Saturn is many times the size of Earth, so it’s only natural that its storms are more massive — lasting months, covering thousands of miles, and producing lightning bolts thousands of times more powerful.
While scientists have access to galaxies of data on these storms, its sheer volume leaves traditional methods inadequate for studying the planet’s weather systems in their entirety.
Now AI is being used to launch into that trove of information. Researchers from University College London and the University of Arizona are working with data collected by NASA’s Cassini spacecraft, which spent 13 years studying Saturn before disintegrating in the planet’s atmosphere in 2017.
A recently published Nature Astronomy paper describes how the scientists’ deep learning model can reveal previously undetected atmospheric features on Saturn, and provide a clearer view of the planet’s storm systems at a global level.
In addition to providing new insights about Saturn, the AI can shed light on the behavior of planets both within and beyond our solar system.
“We have these missions that go around planets for many years now, and much of this data basically sits in an archive and it’s not being looked at,” said Ingo Waldmann, deputy director of the University College London’s Centre for Space Exoplanet Data. “It’s been difficult so far to look at the bigger picture of this global dataset because people have been analyzing data by hand.”
The researchers used an NVIDIA V100 GPU, the most advanced data center GPU, for both training and inference of their neural networks.
Parting the Clouds
Scientists studying the atmosphere of other planets take one of two strategies, Waldmann says. Either they conduct a detailed manual analysis of a small region of interest, which could take a doctoral student years — or they simplify the data, resulting in rough, low-resolution findings.
“The physics is quite complicated, so the data analysis has been either quite old-fashioned or simplistic,” Waldmann said. “There’s a lot of science one can do by using big data approaches on old problems.”
Thanks to the Cassini satellite, researchers have terabytes of data available to them. Primarily using unsupervised learning, Waldmann and Caitlin Griffith, his co-author from the University of Arizona, trained their deep learning model on data from the satellite’s mapping spectrometer.
This data is commonly collected on planetary missions, Waldmann said, making it easy to apply their AI model to study other planets.
The researchers saw speedups of 30x when training their deep learning models on a single V100 GPU compared to CPU. They’re now transitioning to using clusters of multiple GPUs. For inference, Waldmann said the GPU was around twice as fast as using a CPU.
Using the AI model, the researchers were able to analyze a months-long electrical storm that churned through Saturn’s southern hemisphere in 2008. Scientists had previously detected a bright ammonia cloud from satellite images of the storm — a feature more commonly spotted on Jupiter, but rarely seen on Saturn.
Waldmann and Griffith’s neural network found that the ammonia cloud visible by eye was just the tip of a “massive upwelling” of ammonia hidden under a thin layer of other clouds and gases.
“What you can see by eye is just the strongest bit of that ammonia feature,” Waldmann said. “It’s just the tip of the iceberg, literally. The rest is not visible by eye — but it’s definitely there.”
To Infinity and Beyond
For researchers like Waldmann, these findings are just the first step. Deep learning can provide planetary scientists for the first time with depth and breadth at once, producing detailed analyses that also cover vast geographic regions.

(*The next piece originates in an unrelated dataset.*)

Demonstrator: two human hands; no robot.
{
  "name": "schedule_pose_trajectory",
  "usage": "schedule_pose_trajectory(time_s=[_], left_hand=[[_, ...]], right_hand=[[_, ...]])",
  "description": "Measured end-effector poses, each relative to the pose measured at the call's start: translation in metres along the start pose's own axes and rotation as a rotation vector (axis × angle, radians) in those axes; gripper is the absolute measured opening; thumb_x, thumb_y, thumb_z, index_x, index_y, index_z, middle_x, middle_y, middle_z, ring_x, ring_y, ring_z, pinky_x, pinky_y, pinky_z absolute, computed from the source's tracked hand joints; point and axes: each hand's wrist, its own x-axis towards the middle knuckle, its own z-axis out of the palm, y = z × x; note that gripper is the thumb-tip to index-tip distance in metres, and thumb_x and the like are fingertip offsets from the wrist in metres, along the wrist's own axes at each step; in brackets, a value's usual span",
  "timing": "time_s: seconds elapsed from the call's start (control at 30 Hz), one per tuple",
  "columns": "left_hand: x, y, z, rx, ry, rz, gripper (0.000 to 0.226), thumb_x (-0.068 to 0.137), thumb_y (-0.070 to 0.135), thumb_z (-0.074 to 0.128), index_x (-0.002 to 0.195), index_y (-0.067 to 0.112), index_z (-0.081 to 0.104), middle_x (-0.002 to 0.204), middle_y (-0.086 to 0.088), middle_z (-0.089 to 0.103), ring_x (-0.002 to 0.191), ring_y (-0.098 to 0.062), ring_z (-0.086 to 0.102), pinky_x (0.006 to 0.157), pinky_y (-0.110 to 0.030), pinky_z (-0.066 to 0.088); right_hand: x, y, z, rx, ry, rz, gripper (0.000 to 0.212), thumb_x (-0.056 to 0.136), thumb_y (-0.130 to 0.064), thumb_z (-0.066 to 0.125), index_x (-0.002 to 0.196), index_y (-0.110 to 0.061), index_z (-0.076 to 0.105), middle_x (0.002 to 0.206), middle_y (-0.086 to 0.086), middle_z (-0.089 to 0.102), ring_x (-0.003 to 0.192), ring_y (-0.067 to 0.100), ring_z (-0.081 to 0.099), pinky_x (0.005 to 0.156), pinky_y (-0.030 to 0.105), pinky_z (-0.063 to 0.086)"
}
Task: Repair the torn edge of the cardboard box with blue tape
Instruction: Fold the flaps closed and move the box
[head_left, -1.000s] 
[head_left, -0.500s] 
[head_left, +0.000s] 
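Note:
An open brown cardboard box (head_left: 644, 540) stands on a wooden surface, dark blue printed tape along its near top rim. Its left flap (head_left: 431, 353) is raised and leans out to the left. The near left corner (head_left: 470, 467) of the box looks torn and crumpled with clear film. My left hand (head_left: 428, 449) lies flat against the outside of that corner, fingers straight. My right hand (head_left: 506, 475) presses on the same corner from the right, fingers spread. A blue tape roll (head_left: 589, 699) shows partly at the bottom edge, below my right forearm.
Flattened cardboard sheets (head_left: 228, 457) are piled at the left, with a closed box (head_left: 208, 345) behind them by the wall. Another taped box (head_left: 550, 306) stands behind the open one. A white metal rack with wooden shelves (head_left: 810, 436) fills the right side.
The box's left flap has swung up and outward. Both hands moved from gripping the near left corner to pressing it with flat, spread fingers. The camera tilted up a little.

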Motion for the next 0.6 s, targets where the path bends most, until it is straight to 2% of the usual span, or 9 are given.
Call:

“It will tell you very quickly what the global picture is and how it all connects together,” said Waldmann. “Then researchers can go and look at individual spots that are interesting within a particular system, rather than blindly searching.”
A better understanding of Saturn’s atmosphere can help scientists analyze how our solar system behaves, and provide insights that can be extrapolated to planets around other stars.
Already, the researchers are extending their model to study features on Mars, Venus and Earth using transfer learning — which they were surprised to learn “works really well between planets.”
While Venus and Earth are almost identical in size, Venus has no global plate tectonics. In collaboration with the Observatoire de Paris, the team is starting a project to analyze Venus’s cloud structure and planetary surface to understand why the planet lacks tectonic plates.
Rather than atmospheric features, the researchers’ Mars project focuses on studying the planet’s surface. Data from the Mars Reconaissance Orbiter can create a global analysis that scientists can use to deduce where ancient water was most likely present, and to determine where the next Mars rover should land.
The underlying pattern recognition algorithm can be extended even further, Waldmann said. On Earth, it can be repurposed to spot rogue fishing vessels to preserve protected environments. And across the solar system on Jupiter, a transfer learning approach can train an AI model to analyze how the planet’s storms change over time.
Waldmann says there’s relatively easy access to training data — creating an open field of opportunities for researchers.
“This is the beautiful thing about planetary science,” he said. “All of the data for all of the planets is publicly available.”